Only include the necessary information for training the Aindo model. Derived data can be reconstructed from the synthetic data later using the primary columns.
Redundancy can also exist across rows within the same component. In these cases, it is better to consolidate strongly correlated columns into the same table and identify columns related by functional relationships or fixed combinations.
Data cleaning and formatting
Standard data cleaning improves both synthesis quality and training speed. Consider these best practices for cleaning and formatting your data to maximize the potential of the Aindo platform:
- Fix typos: Typographical errors can negatively affect both synthesis and training performance. For example, typos in categorical labels may cause the model to treat them as separate categories.

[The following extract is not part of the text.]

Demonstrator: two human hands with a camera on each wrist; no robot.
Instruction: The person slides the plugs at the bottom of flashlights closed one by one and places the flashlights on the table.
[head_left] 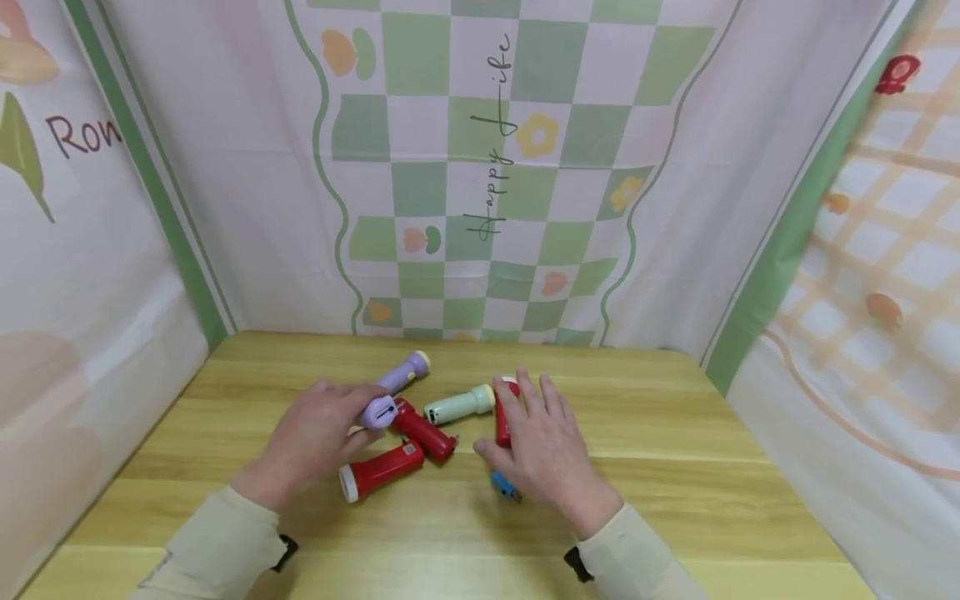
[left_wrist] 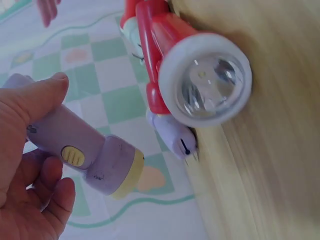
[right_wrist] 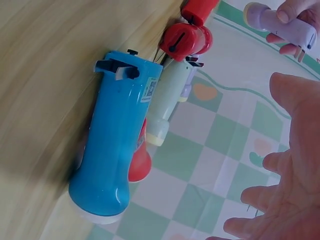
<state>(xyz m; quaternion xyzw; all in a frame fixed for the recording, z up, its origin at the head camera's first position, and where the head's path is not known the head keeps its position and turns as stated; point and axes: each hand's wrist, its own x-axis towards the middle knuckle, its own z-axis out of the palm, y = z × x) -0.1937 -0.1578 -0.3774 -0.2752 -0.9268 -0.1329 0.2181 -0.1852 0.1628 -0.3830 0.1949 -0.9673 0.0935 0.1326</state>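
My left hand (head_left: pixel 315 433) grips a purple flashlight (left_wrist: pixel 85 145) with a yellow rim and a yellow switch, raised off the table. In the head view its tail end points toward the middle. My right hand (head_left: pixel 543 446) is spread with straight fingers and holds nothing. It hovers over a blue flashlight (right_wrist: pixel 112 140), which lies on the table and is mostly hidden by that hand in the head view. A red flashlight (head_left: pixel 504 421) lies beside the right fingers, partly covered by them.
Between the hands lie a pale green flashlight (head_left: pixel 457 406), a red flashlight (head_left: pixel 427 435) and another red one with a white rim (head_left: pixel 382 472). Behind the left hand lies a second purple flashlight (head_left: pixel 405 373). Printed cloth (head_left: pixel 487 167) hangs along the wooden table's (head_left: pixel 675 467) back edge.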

- Limit numerical precision: Excessive precision in numerical variables can unnecessarily increase training time. Use the appropriate level of precision for your data and ensure that data manipulations don’t artificially inflate decimal places.
- Ensure correct coordinate format: Coordinates should follow the ‘latitude, longitude’ format without the degree symbol. Latitude must range from -90 to 90, and longitude from -180 to 180.
- Use standard date and time formats: Ensure dates and times are formatted correctly, either as strings or Unix timestamps. Standard datetime formats are recommended for database connections.